What is being asked:
Please output the listing below character for character and omit the images.

Given data:
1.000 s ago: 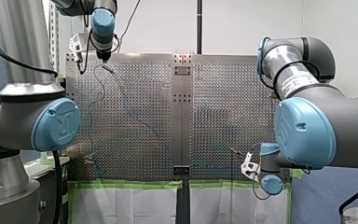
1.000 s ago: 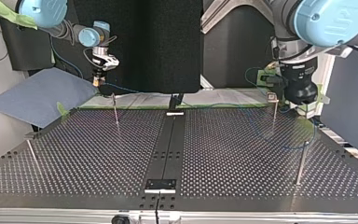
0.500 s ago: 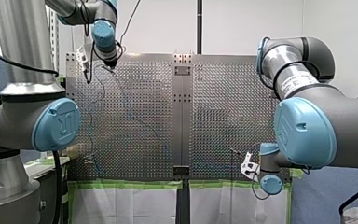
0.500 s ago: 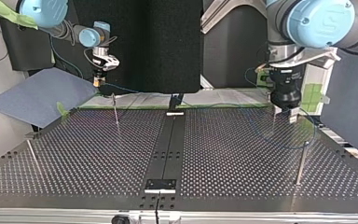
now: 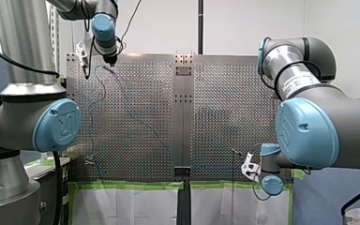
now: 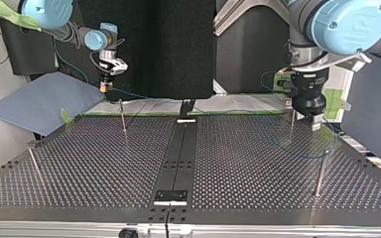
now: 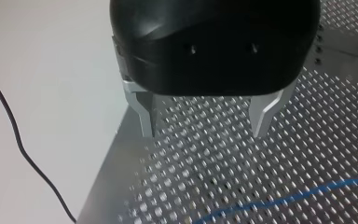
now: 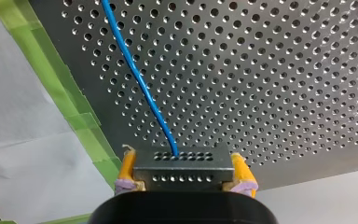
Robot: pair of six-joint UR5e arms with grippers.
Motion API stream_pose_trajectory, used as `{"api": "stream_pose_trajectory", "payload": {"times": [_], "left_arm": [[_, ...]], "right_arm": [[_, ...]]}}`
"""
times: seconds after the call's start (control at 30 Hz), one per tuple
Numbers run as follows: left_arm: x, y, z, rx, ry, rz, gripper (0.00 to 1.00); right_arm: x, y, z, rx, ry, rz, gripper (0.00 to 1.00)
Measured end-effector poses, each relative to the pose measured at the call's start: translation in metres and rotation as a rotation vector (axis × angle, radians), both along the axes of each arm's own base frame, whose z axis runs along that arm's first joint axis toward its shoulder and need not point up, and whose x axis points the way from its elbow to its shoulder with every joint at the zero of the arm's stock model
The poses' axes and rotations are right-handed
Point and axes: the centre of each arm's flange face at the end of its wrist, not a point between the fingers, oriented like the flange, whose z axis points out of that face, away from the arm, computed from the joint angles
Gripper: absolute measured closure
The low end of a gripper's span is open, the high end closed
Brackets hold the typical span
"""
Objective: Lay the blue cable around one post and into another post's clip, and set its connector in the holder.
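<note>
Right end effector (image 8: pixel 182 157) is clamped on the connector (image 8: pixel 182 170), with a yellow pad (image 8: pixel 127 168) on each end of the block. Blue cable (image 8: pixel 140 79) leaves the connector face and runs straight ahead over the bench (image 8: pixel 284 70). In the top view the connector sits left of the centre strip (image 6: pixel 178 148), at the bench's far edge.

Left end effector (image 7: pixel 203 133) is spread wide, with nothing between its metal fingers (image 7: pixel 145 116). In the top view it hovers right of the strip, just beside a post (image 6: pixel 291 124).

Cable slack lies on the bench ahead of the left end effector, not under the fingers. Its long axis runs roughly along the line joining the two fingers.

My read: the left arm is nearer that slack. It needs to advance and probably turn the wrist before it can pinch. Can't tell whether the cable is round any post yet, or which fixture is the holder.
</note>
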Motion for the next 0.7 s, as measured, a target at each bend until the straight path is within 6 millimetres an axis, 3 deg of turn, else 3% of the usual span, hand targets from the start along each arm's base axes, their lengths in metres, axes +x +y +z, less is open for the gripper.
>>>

Your response:
1.000 s ago: 
1.000 s ago: 
0.500 s ago: 
0.500 s ago: 
now: 
now: 
now: 
now: 
Robot: pair of six-joint UR5e arms with grippers.
Motion API stream_pose_trajectory, used as `{"api": "stream_pose_trajectory", "payload": {"times": [_], "left_arm": [[_, ...]], "right_arm": [[_, ...]]}}`
"""
times: seconds after the call's start (control at 30 Hz), one per tuple
Numbers run as follows: left_arm: x, y, z, rx, ry, rz, gripper (0.00 to 1.00); right_arm: x, y, z, rx, ry, rz, gripper (0.00 to 1.00)
Measured end-effector poses, each relative to the pose measured at the call's start: translation in metres and rotation as a rotation vector (axis × angle, radians), both along the axes of each arm's own base frame, whose z axis runs along that arm's first joint axis toward its shoulder and need not point up, and whose x axis points the way from its elbow to its shoulder with every joint at the zero of the arm's stock model
The poses' axes and rotations are right-handed
Point and axes: the centre of each arm's flange face at the end of its wrist, not a point between the fingers, oriented like the flange, whose z axis points out of that face, away from the arm, computed from the joint angles
Gripper: absolute measured closure
The low end of a gripper's span is open, the high end closed
Brackets hold the typical span
"""
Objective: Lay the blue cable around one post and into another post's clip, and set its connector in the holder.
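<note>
Right end effector (image 8: pixel 182 157) is clamped on the connector (image 8: pixel 182 170), with a yellow pad (image 8: pixel 127 168) on each end of the block. Blue cable (image 8: pixel 140 79) leaves the connector face and runs straight ahead over the bench (image 8: pixel 284 70). In the top view the connector sits left of the centre strip (image 6: pixel 178 148), at the bench's far edge.

Left end effector (image 7: pixel 203 133) is spread wide, with nothing between its metal fingers (image 7: pixel 145 116). In the top view it hovers right of the strip, just beside a post (image 6: pixel 291 124).

Cable slack lies on the bench ahead of the left end effector, not under the fingers. Its long axis runs roughly along the line joining the two fingers.

My read: the left arm is nearer that slack. It needs to advance and probably turn the wrist before it can pinch. Can't tell whether the cable is round any post yet, or which fixture is the holder.
</note>
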Motion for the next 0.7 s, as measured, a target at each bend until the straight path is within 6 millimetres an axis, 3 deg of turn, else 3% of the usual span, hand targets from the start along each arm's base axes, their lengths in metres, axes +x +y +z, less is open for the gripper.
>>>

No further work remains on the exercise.